**RECORDS PROVIDED**
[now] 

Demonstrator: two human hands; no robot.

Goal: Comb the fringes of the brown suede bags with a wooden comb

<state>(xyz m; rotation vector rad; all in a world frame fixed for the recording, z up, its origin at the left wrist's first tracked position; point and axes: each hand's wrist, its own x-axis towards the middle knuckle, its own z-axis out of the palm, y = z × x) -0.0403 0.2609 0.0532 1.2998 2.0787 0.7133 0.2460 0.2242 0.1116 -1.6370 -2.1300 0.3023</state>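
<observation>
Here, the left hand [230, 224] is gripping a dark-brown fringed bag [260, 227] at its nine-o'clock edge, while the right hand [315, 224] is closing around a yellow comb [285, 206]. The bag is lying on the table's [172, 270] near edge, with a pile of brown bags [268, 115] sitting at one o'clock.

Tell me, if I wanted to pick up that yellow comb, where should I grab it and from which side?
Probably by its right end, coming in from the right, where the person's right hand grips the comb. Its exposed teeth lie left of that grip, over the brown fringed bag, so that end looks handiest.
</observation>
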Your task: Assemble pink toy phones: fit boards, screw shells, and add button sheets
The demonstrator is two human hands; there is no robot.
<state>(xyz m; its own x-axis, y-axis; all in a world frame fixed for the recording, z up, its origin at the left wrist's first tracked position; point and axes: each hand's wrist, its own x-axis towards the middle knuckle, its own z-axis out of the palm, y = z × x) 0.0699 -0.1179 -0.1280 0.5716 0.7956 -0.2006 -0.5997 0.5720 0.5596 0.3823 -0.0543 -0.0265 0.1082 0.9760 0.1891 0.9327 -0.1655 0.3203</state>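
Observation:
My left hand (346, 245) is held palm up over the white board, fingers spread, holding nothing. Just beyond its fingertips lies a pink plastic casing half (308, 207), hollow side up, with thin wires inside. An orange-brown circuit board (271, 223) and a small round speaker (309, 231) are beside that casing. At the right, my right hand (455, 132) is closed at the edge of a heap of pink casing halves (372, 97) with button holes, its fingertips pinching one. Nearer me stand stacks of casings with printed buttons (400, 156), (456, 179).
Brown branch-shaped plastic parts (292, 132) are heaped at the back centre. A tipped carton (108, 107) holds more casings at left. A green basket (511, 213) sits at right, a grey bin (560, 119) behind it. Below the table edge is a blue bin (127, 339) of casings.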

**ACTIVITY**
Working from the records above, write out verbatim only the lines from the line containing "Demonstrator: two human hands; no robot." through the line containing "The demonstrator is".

**ANSWER TO THE PROBLEM**
Demonstrator: two human hands; no robot.

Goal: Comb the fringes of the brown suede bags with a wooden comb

<state>(xyz m; rotation vector rad; all in a world frame fixed for the recording, z up, its origin at the left wrist's first tracked position; point and axes: each hand's wrist, its own x-axis towards the middle knuckle, its own z-axis out of the palm, y = z × x) -0.0403 0.2609 0.0532 1.2998 2.0787 0.7133 0.2460 0.2242 0.1116 -1.6370 -2.1300 0.3023</state>
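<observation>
Here, the left hand [230, 224] is gripping a dark-brown fringed bag [260, 227] at its nine-o'clock edge, while the right hand [315, 224] is closing around a yellow comb [285, 206]. The bag is lying on the table's [172, 270] near edge, with a pile of brown bags [268, 115] sitting at one o'clock.

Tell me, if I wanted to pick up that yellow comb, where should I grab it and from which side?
Probably by its right end, coming in from the right, where the person's right hand grips the comb. Its exposed teeth lie left of that grip, over the brown fringed bag, so that end looks handiest.
</observation>
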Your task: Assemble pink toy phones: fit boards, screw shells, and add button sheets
The demonstrator is two human hands; there is no robot.

That brings the answer to completion.